You know, if I call you a car, you don’t go paint yourself green, and change your name to Toyota. You know you’re not a car. When things that people say hurt our feelings, it’s possibly because we feel that what they say is true, and the ‘truth’ often hurts. To me, this acts as a shovel to dig out the things I need to better examine. Not that I ever get my feelings hurt, but if I did…..
I love you dearly.
Julia
love you
its all FUN
and if you hurt someones feelings ..its an oppurtunity for them to speak from their heart
heart knows
mind confuses
love you beyond WORDS
As you’ve often reminded me, Q-TIP. And WOW, that is some big circle of a mouth in the picture!
Proof that your circle is bigger than your mouth. None of us knows what might strike a nerve, even in people close to us, on any given day. Don’t be so hard on yourself. You help so much more than you hurt. I should know, dear big sis.
Dear Diane, as you can see I’m finally picking up the pieces and getting caught up on your blog. I somehow missed all of September with the craziness of my life. This essay like all your others was beautifully written. Your heartfelt words tugged at my own heart. If I could have reached through my computer screen to give you a hug, I would have done it. I also loved the warm and embracing words from Julia, Anita, and your L’il Sis. They are all great writers too. As a fellow writer and talker, I have learned firsthand (countless times actually) how my words can be both a great blessing (to me and others) and also at times hurtful or destructive. Oh but for the ability to be able to easily take them back. We humans, until the very moment we take our last breath, are always growing and learning and for the most part trying to do the best we can. Sometimes we fall short and sometimes we surprise ourselves. Sending you peace and blessings and warm fall hugs from Wisconsin.

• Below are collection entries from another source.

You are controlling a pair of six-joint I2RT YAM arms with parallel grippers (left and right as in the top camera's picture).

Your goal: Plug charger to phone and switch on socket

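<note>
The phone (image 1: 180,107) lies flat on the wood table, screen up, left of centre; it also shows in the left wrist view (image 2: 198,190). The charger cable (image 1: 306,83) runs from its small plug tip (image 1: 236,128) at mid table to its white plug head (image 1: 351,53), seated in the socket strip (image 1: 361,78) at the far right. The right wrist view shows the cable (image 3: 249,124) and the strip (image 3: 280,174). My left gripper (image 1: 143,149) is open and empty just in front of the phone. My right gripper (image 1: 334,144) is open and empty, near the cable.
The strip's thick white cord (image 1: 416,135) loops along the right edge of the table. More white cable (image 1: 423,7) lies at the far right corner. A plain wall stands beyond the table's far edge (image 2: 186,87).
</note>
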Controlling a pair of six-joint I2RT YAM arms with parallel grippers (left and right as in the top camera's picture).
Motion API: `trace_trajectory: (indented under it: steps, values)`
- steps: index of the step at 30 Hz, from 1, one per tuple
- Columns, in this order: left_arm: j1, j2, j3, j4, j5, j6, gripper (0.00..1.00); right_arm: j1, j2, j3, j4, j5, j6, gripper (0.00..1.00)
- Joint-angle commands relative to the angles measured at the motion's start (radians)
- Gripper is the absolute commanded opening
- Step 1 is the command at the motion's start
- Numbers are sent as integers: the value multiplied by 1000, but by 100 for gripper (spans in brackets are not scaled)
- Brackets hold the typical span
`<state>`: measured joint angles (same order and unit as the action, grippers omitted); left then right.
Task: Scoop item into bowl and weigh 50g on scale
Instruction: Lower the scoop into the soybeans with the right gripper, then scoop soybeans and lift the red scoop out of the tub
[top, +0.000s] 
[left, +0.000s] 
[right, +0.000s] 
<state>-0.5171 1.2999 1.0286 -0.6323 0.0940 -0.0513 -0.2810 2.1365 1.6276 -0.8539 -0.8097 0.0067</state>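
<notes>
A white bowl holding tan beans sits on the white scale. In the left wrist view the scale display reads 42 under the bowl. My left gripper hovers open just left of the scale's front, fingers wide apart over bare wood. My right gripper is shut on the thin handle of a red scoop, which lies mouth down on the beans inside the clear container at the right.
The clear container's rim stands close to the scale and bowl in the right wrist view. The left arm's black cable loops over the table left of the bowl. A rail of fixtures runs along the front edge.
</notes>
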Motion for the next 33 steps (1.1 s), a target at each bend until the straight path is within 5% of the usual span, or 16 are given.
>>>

Hello! I’m crying … Genuinely moved and very touched. I got butterflies in my stomach. TBH My boyfriend loves my big mouth (up for interpretation) but i DO NOT
Thank you so much.
This essay is too bad but not too good also
You have to describe many other situations also, moreover this essay is comparatively nice
Thank you Rakhi for your comment. I wrote this several years ago. Likely I would write it differently now.